But it was late and she was just a silly tired little farm girl who didn’t know what to do. Didn’t know how to be, if being herself made Daryl uncomfortable. She grunted, pretend sleep be damned. It wasn’t like that. Daryl wasn’t uncomfortable, not in the way she feared, he just needed time. But she couldn’t coax her brain into thinking about something else and endless time passed with the same worries rolling through her head, the same ridiculous back and forth between what if and of course he doesn’t until a headache throbbed behind her eyes.

She wasn’t gonna be good for anything at all tomorrow if she kept this up. Beth shifted again, turning even further into the warmth of Daryl’s body. Breathed deep until the scent of him filled her head and tried to take comfort in the way his fingers tightened again at her waist.
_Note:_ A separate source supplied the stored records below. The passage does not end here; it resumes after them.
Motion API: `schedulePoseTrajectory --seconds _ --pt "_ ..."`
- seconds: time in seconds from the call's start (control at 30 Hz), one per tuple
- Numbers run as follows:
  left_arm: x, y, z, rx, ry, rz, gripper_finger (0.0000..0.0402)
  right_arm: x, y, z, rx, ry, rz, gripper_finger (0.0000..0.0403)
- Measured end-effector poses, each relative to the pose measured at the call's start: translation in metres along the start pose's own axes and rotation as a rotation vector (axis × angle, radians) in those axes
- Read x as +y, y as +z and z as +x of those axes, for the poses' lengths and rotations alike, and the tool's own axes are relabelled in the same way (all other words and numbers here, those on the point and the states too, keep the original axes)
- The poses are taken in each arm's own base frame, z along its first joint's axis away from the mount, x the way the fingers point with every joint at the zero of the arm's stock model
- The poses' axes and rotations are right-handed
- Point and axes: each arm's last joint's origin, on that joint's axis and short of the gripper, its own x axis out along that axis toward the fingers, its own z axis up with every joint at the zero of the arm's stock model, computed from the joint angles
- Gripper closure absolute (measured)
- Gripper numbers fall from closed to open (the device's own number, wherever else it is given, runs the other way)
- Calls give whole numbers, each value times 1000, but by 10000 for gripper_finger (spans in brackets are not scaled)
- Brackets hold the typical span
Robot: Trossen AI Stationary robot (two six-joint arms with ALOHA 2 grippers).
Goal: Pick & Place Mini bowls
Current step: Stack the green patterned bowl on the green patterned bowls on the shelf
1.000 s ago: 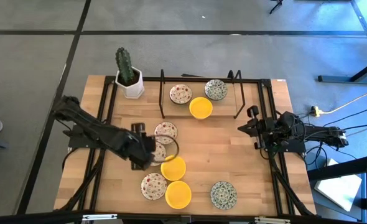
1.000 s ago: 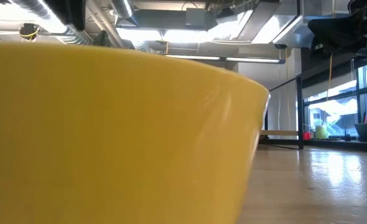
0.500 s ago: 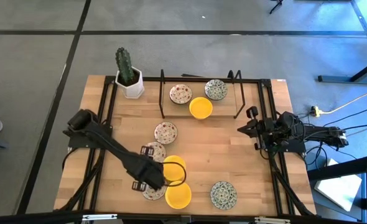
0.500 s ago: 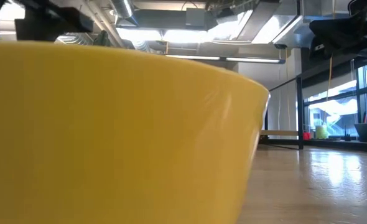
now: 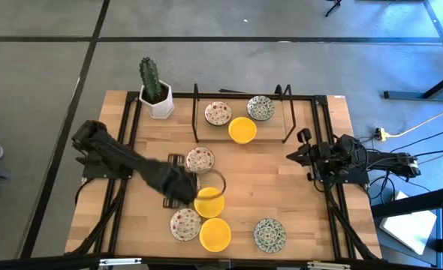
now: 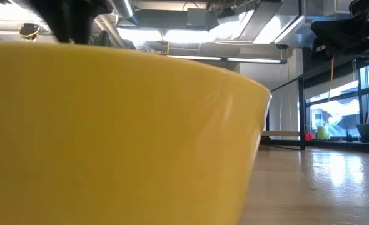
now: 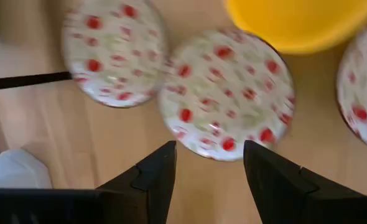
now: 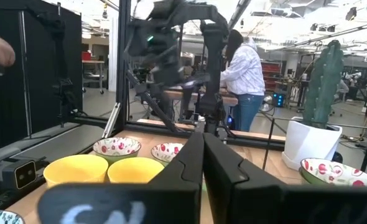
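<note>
My left gripper (image 7: 209, 163) hangs over the middle of the desk (image 5: 296, 217), jaws spread wide and empty, with a red-speckled mini bowl (image 7: 227, 93) just beyond its fingertips (image 7: 165, 163). That bowl sits in a tight cluster: a second speckled bowl (image 7: 114, 51) is touching or nearly touching it, and a yellow bowl (image 7: 295, 22) lies just beside.

I judge these bowls light, rigid and glazed, so slippery and liable to chip. The low, sloping wall gives little to hold, so I would pinch the rim on the free side, one finger inside and one outside.

My right gripper (image 8: 202, 155) waits at the desk's right edge, pressed shut.
</note>
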Motion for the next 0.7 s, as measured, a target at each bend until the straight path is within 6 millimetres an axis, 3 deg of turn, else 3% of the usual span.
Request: schedulePoseTrajectory --seconds 0.17,0.43,0.7 --pt "29 1 0 -50 -11 -79 225 0 -1 0 10 1 4 391" --pt "46 -14 46 51 -134 -121 223 0 -3 0 27 3 8 391" --pt "52 -22 69 80 -175 -158 229 0 -3 0 27 3 6 391"
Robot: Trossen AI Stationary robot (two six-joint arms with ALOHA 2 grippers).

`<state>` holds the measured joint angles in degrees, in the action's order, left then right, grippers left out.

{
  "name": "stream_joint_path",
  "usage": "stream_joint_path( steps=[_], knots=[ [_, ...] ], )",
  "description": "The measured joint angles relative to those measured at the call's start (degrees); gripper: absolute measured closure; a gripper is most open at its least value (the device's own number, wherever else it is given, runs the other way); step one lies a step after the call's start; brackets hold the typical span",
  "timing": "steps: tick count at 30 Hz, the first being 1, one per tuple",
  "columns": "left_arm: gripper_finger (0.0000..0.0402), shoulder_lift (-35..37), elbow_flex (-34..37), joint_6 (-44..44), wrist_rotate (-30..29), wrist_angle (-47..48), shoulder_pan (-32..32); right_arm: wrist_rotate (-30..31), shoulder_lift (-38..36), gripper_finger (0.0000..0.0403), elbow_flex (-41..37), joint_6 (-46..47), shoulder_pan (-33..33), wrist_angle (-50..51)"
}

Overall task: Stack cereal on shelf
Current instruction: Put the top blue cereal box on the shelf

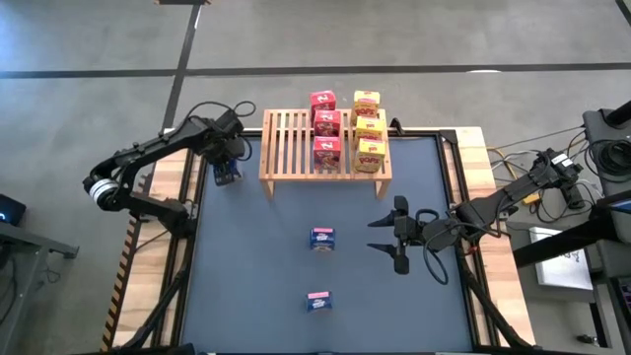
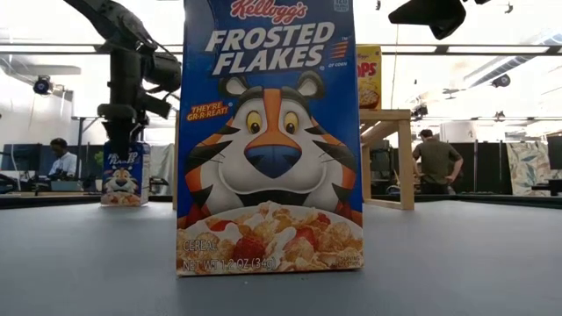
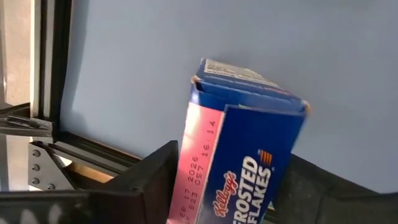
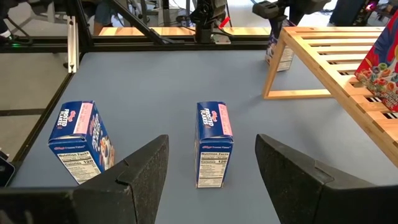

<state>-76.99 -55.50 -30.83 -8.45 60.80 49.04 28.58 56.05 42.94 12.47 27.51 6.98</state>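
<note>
A blue Frosted Flakes box (image 2: 268,136) stands upright so near the low camera that it fills the middle of that frame; in the high view it is the box at the lower centre of the blue mat (image 1: 246,296).

The left gripper (image 1: 226,170) is at the upper left of the mat, just left of the shelf (image 1: 291,148). Its fingers (image 3: 146,180) sit on either side of another blue box (image 3: 239,162) and appear to press its sides, holding it close to the mat's left edge and the black frame rail (image 3: 56,74). Open mat lies below it in the high view.

The right gripper (image 1: 399,235) hovers right of centre, its jaws spread apart with nothing between them, aimed at the third blue box (image 1: 322,238), which stands upright mid-mat. Bare mat separates the two, and more lies on each side of that box.

On the shelf, at the upper centre of the high view, the red boxes (image 1: 325,126) form one column and the yellow boxes (image 1: 370,130) another beside it, towards the shelf's right end. The slats to the left are bare.

A person (image 2: 436,160) stands in the room beyond the table.
</note>
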Motion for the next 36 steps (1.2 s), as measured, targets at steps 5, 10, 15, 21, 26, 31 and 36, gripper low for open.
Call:
stream_joint_path(
  steps=[5,10,15,21,26,31,36],
  knots=[
    [0.0230,0.0,-0.8,0.0,0.0,0.1,0.0,0.0,0.0,0.0174,0.0,0.0,0.0,0.0],
    [0.0240,0.0,-2.9,0.2,0.0,1.3,0.0,0.0,0.0,0.0174,0.0,0.0,0.0,0.0],
    [0.0241,0.0,-6.6,1.2,0.0,2.0,0.0,0.0,0.0,0.0174,0.0,0.0,0.0,0.0],
    [0.0241,0.0,-13.3,1.9,0.0,4.0,0.0,0.0,0.0,0.0174,0.0,0.0,0.0,0.0],
    [0.0241,0.0,-19.6,2.8,0.0,5.8,0.0,0.0,0.0,0.0174,0.0,0.0,0.0,0.0],
    [0.0241,0.0,-24.8,2.8,0.6,7.4,0.0,0.0,0.0,0.0174,0.0,0.0,0.0,0.0],
    [0.0241,0.1,-28.3,2.4,4.3,8.3,-0.1,0.0,0.0,0.0174,0.0,-0.6,0.0,0.0]
  ],
)
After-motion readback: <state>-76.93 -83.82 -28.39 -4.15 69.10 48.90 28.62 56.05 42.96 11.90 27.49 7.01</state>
The river nearby rippled faintly, just audible above the sound of Daryl’s breathing beneath her. Beth focused on that for a while, one last attempt to trick her worried brain into distraction. She pictured in her head how the water might flow over the stones, all softly blurred like one of those long exposure photographs Mama used to take sometimes, those rare precious times when she would leave her work at home behind and go exploring with Beth. The water would shine like diamonds when the sun got high enough to touch down on its rippled surface. She could see it clearly, the way the colours danced, the speckles of light brought alive by the motion of the water. Daryl’s eyes shone so blue in light like that, even though he would squint as he always did, as though the power in his gaze was just too much to contain.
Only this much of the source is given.